#### Task prompt
All of the data below should be repeated exactly. Pictures should not be included.

====== Dataset extract

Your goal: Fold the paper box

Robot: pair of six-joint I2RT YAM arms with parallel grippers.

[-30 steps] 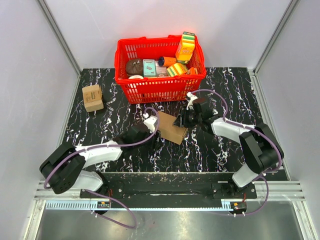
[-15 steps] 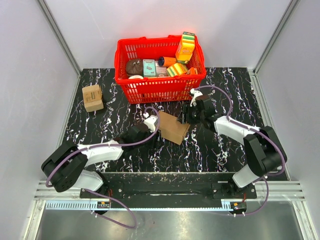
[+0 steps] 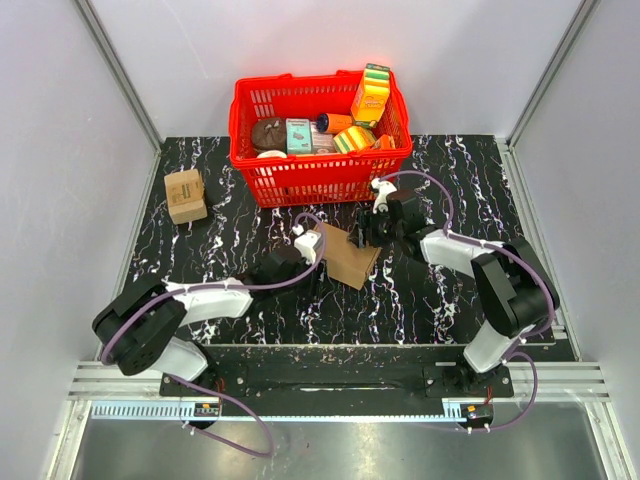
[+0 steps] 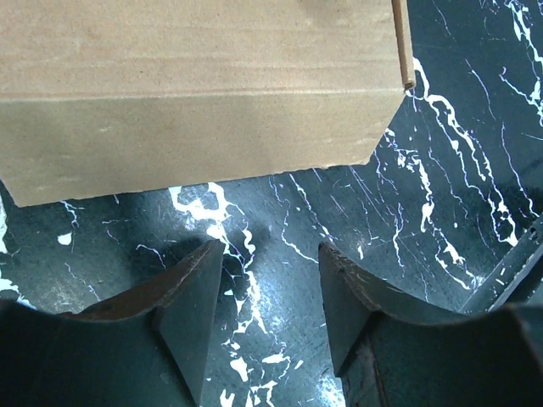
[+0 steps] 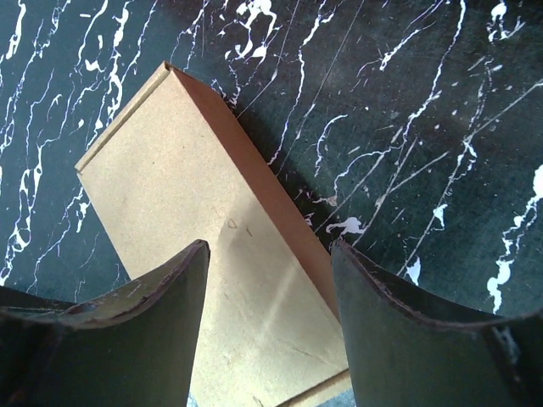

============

#### Response to the exercise
Your goal: Fold the paper box

Robot: pair of six-joint I2RT YAM arms with parallel grippers.

[-30 steps] 
[-15 steps] 
[+0 steps] 
[+0 steps] 
[+0 steps] 

That makes the output complete.